Artikel

Sikap Muslim Terhadap Non Muslim

“Perbedaan agama esensinya bukan rintangan untuk menciptakan kerukunan, toleransi, tasammuh antar umat beragama. Justru sebaliknya, perbedaan itu merupakan perekat kerukunan, toleransi dan tasammuh.”

Oleh: K.H. Simon Ali Yasir| Ketua PB GAI Periode 1995-1999

Secara teologis, manusia di dalam khazanah Islam dibedakan menjadi dua golongan, yaitu mukmin (orang beriman) atau muslim (orang Islam) dan kafir. Garis pemisahnya adalah kalimat syahadat, yakni pernyataan la ilaha illallah muhammada-rasulullah, tak ada Tuhan selain Allah dan Muhammad adalah Utusan Allah. Siapa saja yang menerima segala kebenaran yang dibawa oleh Nabi Muhammad saw. adalah orang yang beriman (mukmin) atau orang Islam (muslim), sedangkan yang menolaknya disebut orang kafir. “Non muslim” atau “ghairu muslim” adalah eufemisme (penghalusan kata) semata dari terminologi kafir itu.
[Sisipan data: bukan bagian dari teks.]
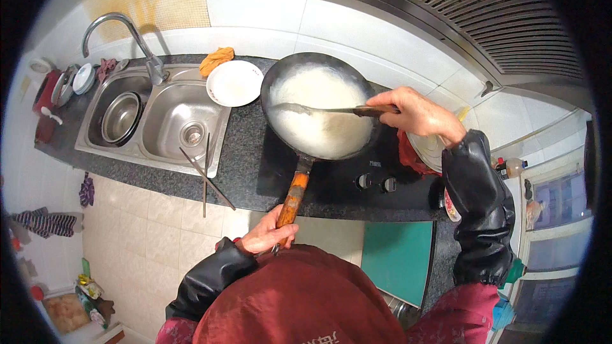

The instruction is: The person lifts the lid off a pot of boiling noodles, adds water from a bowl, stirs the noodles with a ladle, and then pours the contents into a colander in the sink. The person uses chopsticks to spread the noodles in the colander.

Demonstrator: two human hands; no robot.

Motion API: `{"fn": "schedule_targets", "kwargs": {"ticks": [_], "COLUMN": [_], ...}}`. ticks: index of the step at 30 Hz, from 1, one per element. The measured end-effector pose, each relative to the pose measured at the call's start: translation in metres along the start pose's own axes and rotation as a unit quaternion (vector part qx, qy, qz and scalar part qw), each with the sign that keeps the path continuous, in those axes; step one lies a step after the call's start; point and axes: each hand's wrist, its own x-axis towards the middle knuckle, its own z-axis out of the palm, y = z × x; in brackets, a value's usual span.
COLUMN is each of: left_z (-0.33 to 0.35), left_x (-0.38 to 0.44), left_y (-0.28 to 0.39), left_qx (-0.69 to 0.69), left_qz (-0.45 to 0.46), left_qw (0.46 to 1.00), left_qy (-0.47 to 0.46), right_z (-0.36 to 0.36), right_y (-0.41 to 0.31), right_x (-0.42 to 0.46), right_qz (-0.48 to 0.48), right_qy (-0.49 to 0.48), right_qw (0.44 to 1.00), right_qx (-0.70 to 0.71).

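Observation:
A dark wok (319, 105) with a whitish, cloudy content stands over the black gas hob (330, 196). My left hand (270, 231) is closed round the wok's worn wooden handle (292, 196), near its lower end. From the right, my right hand (416, 110) grips the wooden handle of a metal spatula (330, 109), which lies level across the wok. The spatula's far end is at the left part of the content; how deep it dips cannot be told. Left of the wok stands a white plate (234, 83), with an orange cloth (216, 60) beside it.
Left is a double steel sink (177, 100) with a faucet (153, 67) and a metal bowl (121, 117). Chopsticks (206, 172) cross over the sink's front edge. Two hob knobs (377, 183) lie right of the wok handle. A range hood (444, 24) hangs above right.

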Motion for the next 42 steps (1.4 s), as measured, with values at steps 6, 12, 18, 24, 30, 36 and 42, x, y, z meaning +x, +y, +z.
{"fn": "schedule_targets", "kwargs": {"ticks": [6, 12, 18, 24, 30, 36, 42], "left_z": [-0.002, -0.001, -0.001, 0.0, 0.0, 0.0, -0.001], "left_x": [0.001, 0.0, -0.001, 0.0, 0.001, 0.001, 0.002], "left_y": [-0.002, 0.003, 0.007, 0.007, 0.006, 0.006, 0.005], "left_qx": [-0.006, -0.005, -0.001, 0.012, 0.002, -0.004, -0.017], "left_qz": [0.007, -0.013, -0.003, -0.005, -0.004, -0.019, -0.021], "left_qw": [1.0, 1.0, 1.0, 1.0, 1.0, 1.0, 1.0], "left_qy": [-0.007, 0.003, -0.006, -0.002, -0.008, -0.006, -0.009], "right_z": [-0.003, -0.015, 0.01, 0.041, 0.057, 0.055, 0.049], "right_y": [-0.013, -0.052, -0.053, -0.037, -0.023, -0.018, -0.014], "right_x": [-0.052, -0.109, -0.144, -0.139, -0.121, -0.106, -0.091], "right_qz": [0.009, 0.09, 0.142, 0.133, 0.1, 0.109, 0.104], "right_qy": [0.057, 0.068, 0.074, 0.113, 0.146, 0.144, 0.148], "right_qw": [0.996, 0.991, 0.981, 0.976, 0.973, 0.973, 0.974], "right_qx": [-0.063, -0.073, -0.109, -0.128, -0.15, -0.148, -0.138]}}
Istilah “kafir” sendiri (jamaknya kaafiriin) telah digunakan oleh Al-Qur’an sejak zaman permulaan tahun bi’tsah. Kita bisa membacanya di dalam surat ke-109 dalam mushaf Al-Quran, yang berjudul Al-Kafirun, yang arti selengkapnya demikian:

(1) Katakanlah: Wahai orang-orang kafir. (2) Aku tak menyembah apa yang kamu sembah. (3) Dan kamu juga tak menyembah apa yang aku sembah. (4) Demikian pula aku bukanlah orang yang menyembah apa yang kamu sembah. (5) Dan kamu pun bukab orang yang menyembah apa yang aku sembah. (6) Kamu akan mendapat pembalasan kamu dan aku juga akan mendapat pembalasanku.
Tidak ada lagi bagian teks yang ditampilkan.